Strategic partnerships with major cloud providers are facilitating this global penetration. Alphabet's Gemini Enterprise Agent Platform and Amazon's AWS Bedrock have both integrated hosting services for Chinese models including DeepSeek, MiniMax, Moonshot, GLM, and Qwen. According to the Wall Street Journal, Microsoft is also considering hosting a version of DeepSeek on Copilot as a low-cost option, with CEO statements emphasizing that the model would run within Microsoft's cloud ecosystem to ensure customer data remains within Azure.

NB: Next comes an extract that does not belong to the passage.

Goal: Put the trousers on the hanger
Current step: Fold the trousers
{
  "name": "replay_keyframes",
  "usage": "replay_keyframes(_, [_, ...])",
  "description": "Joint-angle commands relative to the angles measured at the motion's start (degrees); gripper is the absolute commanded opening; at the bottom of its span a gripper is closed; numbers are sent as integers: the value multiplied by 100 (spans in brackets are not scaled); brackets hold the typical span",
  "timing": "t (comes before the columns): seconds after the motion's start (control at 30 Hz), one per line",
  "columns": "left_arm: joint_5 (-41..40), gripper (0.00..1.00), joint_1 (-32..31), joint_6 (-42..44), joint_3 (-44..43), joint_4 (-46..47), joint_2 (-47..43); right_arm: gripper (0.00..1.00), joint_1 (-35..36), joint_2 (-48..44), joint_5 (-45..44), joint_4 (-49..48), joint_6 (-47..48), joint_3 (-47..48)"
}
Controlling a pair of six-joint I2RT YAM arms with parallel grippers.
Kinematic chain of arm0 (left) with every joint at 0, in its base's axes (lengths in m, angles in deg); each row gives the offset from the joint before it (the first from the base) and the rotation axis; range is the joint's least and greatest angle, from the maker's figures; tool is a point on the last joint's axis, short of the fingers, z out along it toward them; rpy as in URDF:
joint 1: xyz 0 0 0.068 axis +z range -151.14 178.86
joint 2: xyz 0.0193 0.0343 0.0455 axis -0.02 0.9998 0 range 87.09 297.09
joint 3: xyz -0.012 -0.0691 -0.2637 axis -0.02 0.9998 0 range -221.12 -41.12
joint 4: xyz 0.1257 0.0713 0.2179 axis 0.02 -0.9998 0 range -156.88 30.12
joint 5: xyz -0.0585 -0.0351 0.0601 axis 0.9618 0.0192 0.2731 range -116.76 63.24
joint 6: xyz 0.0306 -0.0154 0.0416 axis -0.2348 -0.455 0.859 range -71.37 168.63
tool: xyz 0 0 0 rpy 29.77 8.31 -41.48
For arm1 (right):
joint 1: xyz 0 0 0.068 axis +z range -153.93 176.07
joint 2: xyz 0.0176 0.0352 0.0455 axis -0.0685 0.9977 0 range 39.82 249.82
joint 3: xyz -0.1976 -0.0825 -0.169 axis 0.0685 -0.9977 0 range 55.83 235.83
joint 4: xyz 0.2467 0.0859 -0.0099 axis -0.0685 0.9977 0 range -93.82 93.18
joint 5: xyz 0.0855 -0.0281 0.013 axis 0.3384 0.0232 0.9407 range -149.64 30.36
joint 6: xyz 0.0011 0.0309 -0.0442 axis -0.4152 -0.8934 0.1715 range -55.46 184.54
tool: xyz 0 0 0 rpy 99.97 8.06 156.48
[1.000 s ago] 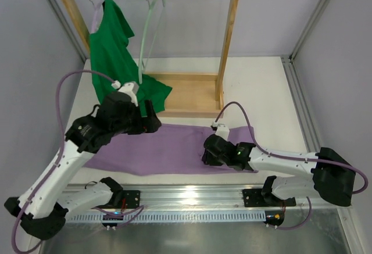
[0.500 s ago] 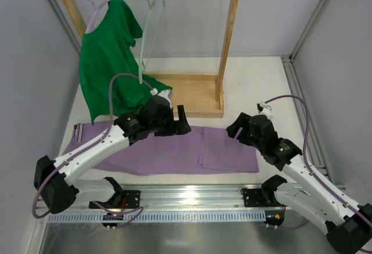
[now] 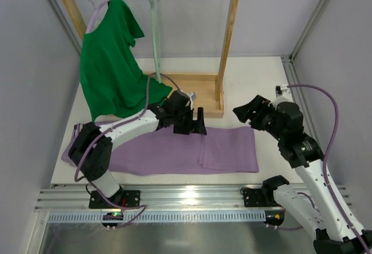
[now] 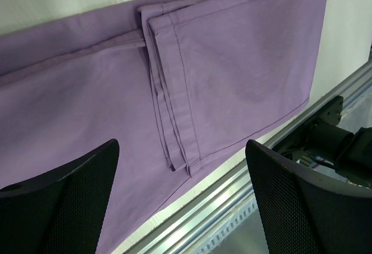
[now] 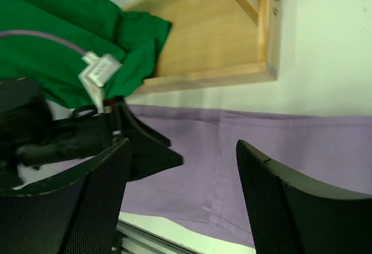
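The lilac trousers (image 3: 163,152) lie flat on the white table, their leg ends folded back over them near the middle (image 4: 168,91). My left gripper (image 3: 197,122) hovers open just above their far edge at the fold, with nothing between its fingers (image 4: 183,201). My right gripper (image 3: 241,113) hangs open and empty above the table, beyond the trousers' right end (image 5: 273,149), and points left (image 5: 183,199). The pale green hanger (image 3: 155,36) hangs bare by its wire hook on the wooden rail.
The wooden rack (image 3: 231,39) stands at the back on a base board (image 3: 192,91). A dark green T-shirt (image 3: 110,68) hangs on a lavender hanger at the rail's left and drapes onto the base. A metal rail (image 3: 186,199) lines the table's near edge.
My right gripper opened, let go of the folded trousers end and drew back up to the right. My left arm swung right, from the shirt side to the middle of the trousers.
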Motion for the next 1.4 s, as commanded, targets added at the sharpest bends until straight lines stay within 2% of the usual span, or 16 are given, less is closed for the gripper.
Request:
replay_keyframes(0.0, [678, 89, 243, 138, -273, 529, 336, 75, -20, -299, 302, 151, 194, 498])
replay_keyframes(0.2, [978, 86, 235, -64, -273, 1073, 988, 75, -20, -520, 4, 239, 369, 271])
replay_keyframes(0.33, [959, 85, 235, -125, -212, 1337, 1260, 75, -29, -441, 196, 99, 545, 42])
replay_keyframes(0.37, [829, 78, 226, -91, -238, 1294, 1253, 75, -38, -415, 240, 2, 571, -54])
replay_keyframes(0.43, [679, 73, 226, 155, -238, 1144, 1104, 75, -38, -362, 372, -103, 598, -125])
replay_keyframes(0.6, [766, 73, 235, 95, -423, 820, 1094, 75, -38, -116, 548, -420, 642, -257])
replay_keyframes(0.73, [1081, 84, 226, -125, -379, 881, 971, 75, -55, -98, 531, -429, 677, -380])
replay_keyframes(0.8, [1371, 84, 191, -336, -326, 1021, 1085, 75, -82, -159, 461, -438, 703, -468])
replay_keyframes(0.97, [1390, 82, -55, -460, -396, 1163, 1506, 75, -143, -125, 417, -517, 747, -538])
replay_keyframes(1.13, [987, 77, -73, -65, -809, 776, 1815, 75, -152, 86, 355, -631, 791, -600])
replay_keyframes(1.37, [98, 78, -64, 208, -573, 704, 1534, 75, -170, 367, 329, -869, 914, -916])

These collaborations validate the technical quality of Chinese models while providing them with the distribution channels necessary to scale globally, effectively bypassing some of the geopolitical barriers that might otherwise limit their reach.
Goldman Sachs has constructed a three-dimensional competitive positioning framework to quantitatively assess long-term winning probabilities, using the formula: ARR scale × gross margin advantage + financial strength. The pricing capability dimension evaluates market entry speed, LMArena arena scores based on blind user evaluations, and mixed pricing levels. The cost advantage dimension assesses throughput, cache hit rate, parameter activation ratio, and inference gross margin. The financial strength dimension examines cash on hand, net cash as a percentage of total assets, and valuation multiples. In the foundational text model field, Zhiyu (neutral rating, target valuation of $110 billion) and DeepSeek (unlisted) are identified as the strongest positioned players, excelling in both pricing and cost metrics. The overall implied valuation of independent AI model companies exceeds $200 billion, reflecting strong investor confidence in their scalable business models.
In the multimodal and video generation sector, ByteDance leads with Seedance, which LatePost and 36Kr report has a gross margin as high as 70% and an ARR run rate exceeding $2 billion. Kuaishou's Keling and MiniMax's Hailuo and upcoming H3 model are also viewed positively, expected to benefit in the second half of 2026 from functional breakthroughs in video generation and LLM integration, as well as healthy pricing due to supply constraints. Goldman Sachs maintains a buy rating on MiniMax with a target price of HKD 860, reasoning that its M3 model sits in the ARR maximizing quadrant of high token volume and attractive pricing. With a current valuation of only 13 times the ARR at the end of 2026, MiniMax presents a significant discount compared to global peers, offering an asymmetric risk-reward profile.